Synopsis The Dispossessed follows genius physicist Shevek on his journey through two twin planets: Capitalistic lush world Urras, and Anarres, Urras’ harsh and arid moon, a utopia in danger. A short story describes the The Day Before the Revolution (my review), when an anarchist revolution led to the founding of an utopist society on Anarres. Those idealists believe that the only just society is one based upon communal sharing, mutual tolerance, and voluntary cooperation: No laws, property, government, money, or prisons.
Shevek came to maturity on Anarres, where he finds principles as important as Einstein’s relativistic laws. But he can’t complete his work in the environment of Anarres which is falling toward a structured government, which doesn’t welcome his radical new ideas. He needs the stimulation of physicists on other worlds, but interplanetary travel is strictly limited.
On Urras he is highly welcomed, learns slowly to interpret the strange civilization based on capitalism. He soon finds out that you have to pay a price for everything in capitalism. Especially when you want to break down the wall dividing two worlds.

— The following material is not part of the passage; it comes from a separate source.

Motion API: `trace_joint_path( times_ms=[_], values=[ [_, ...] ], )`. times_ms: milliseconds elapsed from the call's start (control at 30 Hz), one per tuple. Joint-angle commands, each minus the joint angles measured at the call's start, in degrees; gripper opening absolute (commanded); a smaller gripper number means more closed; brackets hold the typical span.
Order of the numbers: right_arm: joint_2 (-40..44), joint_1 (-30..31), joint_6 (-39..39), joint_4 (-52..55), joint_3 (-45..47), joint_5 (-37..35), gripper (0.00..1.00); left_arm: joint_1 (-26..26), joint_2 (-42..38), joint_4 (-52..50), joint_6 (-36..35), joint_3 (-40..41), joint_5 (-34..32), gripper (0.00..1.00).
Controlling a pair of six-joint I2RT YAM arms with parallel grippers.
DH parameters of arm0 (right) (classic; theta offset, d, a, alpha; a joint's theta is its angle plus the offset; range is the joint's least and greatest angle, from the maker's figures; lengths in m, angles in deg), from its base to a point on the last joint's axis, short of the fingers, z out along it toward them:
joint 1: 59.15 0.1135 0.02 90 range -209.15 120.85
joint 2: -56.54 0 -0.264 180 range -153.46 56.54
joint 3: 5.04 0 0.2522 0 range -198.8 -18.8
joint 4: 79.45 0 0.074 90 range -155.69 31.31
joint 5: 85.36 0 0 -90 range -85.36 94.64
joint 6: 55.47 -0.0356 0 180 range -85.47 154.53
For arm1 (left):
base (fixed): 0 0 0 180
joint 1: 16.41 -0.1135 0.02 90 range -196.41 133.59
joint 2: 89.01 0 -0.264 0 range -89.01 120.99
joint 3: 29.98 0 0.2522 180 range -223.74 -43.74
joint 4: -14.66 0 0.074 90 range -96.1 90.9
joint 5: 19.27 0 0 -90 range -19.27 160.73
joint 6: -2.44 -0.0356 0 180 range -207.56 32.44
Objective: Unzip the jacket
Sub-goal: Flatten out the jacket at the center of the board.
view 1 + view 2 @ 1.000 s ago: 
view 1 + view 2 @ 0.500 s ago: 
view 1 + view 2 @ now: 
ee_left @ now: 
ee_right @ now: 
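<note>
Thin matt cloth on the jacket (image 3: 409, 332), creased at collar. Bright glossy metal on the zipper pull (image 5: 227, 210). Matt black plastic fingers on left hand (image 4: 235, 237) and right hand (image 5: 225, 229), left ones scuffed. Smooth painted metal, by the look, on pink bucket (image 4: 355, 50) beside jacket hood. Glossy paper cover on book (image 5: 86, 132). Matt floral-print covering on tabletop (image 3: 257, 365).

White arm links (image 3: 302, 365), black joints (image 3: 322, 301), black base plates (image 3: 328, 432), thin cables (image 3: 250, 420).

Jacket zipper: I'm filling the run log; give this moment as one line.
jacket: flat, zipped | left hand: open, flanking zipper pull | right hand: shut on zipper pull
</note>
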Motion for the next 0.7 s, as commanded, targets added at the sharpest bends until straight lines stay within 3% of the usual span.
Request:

Review The Dispossessed is a kind of inverse Utopia, where the protagonist doesn’t travel to the ideal society but is a citizen from utopia. Le Guin finds interesting aspects in each society form which enables us to reflect on our matter of course.
The novel isn’t a political handbook like Heinlein’s The Moon is a Harsh Mistress, which details how colonial moon might win an independence war. It focuses more on main protagonist Shevek in his roles as “physisicist, social reformer, son, partner, father” and all those walls that he encounters: “Like all walls it was ambiguous, two-faced. What was inside it and what was outside it depended upon which side of it you were on.” It brings back memories of the 80s with the Berlin Wall and the Iron Curtain where Germany was divided and formed two different societies.
Like the two planets Urras and Anarres circling each other, Le Guin doesn’t narrate Shevek’s journey chronologically, but alternates between the two worlds. That way, his first 38 years on Anarres and his one year on Urras circle each other, contrasting and integrating, gaining unity out of fragmentation. It also reflects Shevek’s main physical theory of sequency and simultaneity in a literary experiment using the metaphors of walls and cycles supporting those ideas. Shevek builds a wall by leaving his personal and social life. Before he returns to them, both have changed in the meantime, and Shevek brings change to his home in the form of the first offworld visitor and his general temporary theory. This theory is important for the following Hainish novels because it is the basis for interstellar communication using an “ansible”.
The novel isn’t easy reading. It has Le Guin’s typical slow, subtle but dense style, nearly void of any action. Shevek’s character is sometimes distant and at other times too near.
Like Shevek, the novel doesn’t provide answers but the right questions.
It is one of only a handful of novels that I re-read, and highly recommended.